I’m running this solution on several on-premise sites. on Ubuntu with docker and docker-compose, all in one docker host. no Kubernetes or such. and everything work fine.
BUT
I’m thinking about hardening my application to be more secure and more performance pointed. I got some recommendation about FCOS.
I went to your very nice getting started web pages, read carefully and learned about and FCOS as I’m completely new to FCOS and even to Fedora.
Now, I have FCOS up and running on Azure, but I’m “Stuck” on how to run my containers all together as I do now with docker-compose.yml file.
As I understands I have 2 options:

  1. Run my docker-compose in another container with sharing of docker.socket.
  2. Run all containers one by one from the ignition file as systemd units.

I hope i didn’t wrote too much nonsense up there, my instincts tells me to go to second option but I couldn’t find any documentation how to create multi containers with same networking definition, health checks, restart definitions and so on, as I do in docker-compose.
if can someone please can shade a light about this topic and suggest me where to go and read more about that?

thanks in advanced!
Eran.

Hey Eran. Thanks for considering Fedora CoreOS.

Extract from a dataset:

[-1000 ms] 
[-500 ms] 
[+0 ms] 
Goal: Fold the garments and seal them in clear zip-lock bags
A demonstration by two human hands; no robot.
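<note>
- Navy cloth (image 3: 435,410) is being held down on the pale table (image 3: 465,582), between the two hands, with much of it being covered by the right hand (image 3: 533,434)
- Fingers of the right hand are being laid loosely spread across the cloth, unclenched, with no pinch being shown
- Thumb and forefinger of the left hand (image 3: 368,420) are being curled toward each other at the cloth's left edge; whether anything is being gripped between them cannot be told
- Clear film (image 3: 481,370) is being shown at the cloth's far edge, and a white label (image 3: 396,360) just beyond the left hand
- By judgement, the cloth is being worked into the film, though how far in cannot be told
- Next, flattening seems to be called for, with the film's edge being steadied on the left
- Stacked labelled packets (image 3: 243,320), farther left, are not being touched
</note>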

One other option is to package layer docker-compose (i.e. the equivalent of doing sudo rpm-ostree install docker-compose). Unfortunately it does bring in a lot of python packages, which isn’t ideal, but could be a way for you to at least get started while you work towards the other two options.

As for the other two options, I’m not a huge fan of telling people to throw away their current stack unless they really want to. If docker-compose is working for you then keep using it unless you really want to move :). So give option 1. a shot. IIUC It shouldn’t be too hard at all to run docker-compose in another container on the system and share in the docker socket.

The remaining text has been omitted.